** PROBLEM TO SOLVE **
Make an exact copy of each entry, leaving out every picture.
#### DATA UNDER STUDY
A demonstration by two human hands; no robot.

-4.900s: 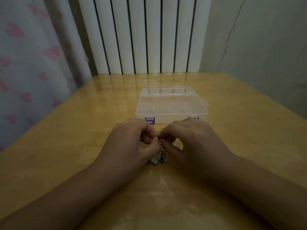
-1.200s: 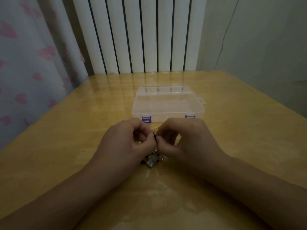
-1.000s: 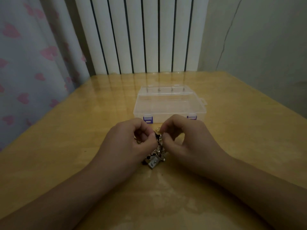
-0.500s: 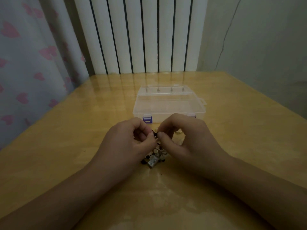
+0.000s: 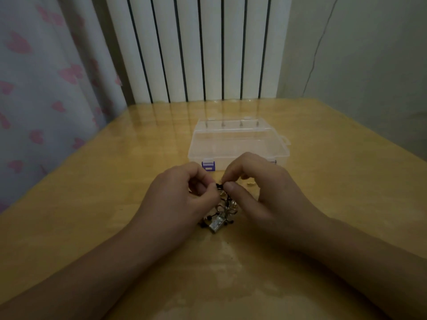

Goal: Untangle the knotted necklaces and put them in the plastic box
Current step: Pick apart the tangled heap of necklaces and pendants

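Sitting on a glossy wooden table [image 5: 92,215], knotted necklaces [image 5: 219,214] bunching between 2 hands, trailing toward the body; left hand [image 5: 182,199] and right hand [image 5: 261,192] both pinching 1 dark strand, equally near. Lying just beyond, lid closed: plastic box [image 5: 238,144].

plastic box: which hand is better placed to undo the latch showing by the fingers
Left. The left hand sits just in front of the purple latch on the plastic box. The right hand lies further along the front wall, though both hands pinch the knotted necklaces.
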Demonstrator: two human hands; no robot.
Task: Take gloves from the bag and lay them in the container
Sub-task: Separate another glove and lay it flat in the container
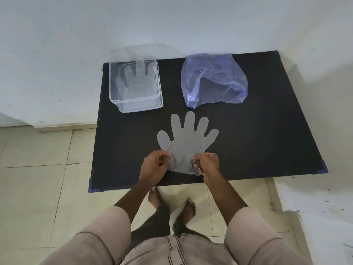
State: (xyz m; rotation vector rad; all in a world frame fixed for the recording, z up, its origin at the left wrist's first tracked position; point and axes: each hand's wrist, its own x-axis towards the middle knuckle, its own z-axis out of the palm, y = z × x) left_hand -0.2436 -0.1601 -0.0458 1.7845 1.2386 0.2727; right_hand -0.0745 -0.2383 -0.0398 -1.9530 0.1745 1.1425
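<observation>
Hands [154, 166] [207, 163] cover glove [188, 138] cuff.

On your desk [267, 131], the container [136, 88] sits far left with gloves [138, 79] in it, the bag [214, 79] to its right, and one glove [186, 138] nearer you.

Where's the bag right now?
In the head view the bag lies on the far right part of the black table, right of the container and just beyond the fingertips of the glove both hands hold.
</observation>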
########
** RESPONSE TO THE TASK **
A demonstration by two human hands; no robot.

-4.900s: 
-1.200s: 
-1.000s: 
-0.500s: 
+0.000s: 

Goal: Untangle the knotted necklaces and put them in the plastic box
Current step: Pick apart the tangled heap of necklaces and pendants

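Sitting on a glossy wooden table [image 5: 92,215], knotted necklaces [image 5: 219,214] bunching between 2 hands, trailing toward the body; left hand [image 5: 182,199] and right hand [image 5: 261,192] both pinching 1 dark strand, equally near. Lying just beyond, lid closed: plastic box [image 5: 238,144].

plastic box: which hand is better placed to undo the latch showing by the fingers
Left. The left hand sits just in front of the purple latch on the plastic box. The right hand lies further along the front wall, though both hands pinch the knotted necklaces.
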Demonstrator: two human hands; no robot.
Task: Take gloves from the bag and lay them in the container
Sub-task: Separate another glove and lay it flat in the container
State: (xyz m; rotation vector rad; all in a world frame fixed for the recording, z up, its origin at the left wrist's first tracked position; point and axes: each hand's wrist, its own x-axis towards the middle knuckle, its own z-axis out of the palm, y = z × x) left_hand -0.2436 -0.1601 -0.0458 1.7845 1.2386 0.2727; right_hand -0.0745 -0.2383 -0.0398 -1.9530 0.1745 1.1425
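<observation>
Hands [154, 166] [207, 163] cover glove [188, 138] cuff.

On your desk [267, 131], the container [136, 88] sits far left with gloves [138, 79] in it, the bag [214, 79] to its right, and one glove [186, 138] nearer you.

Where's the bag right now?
In the head view the bag lies on the far right part of the black table, right of the container and just beyond the fingertips of the glove both hands hold.
</observation>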

That completes the response to the exercise.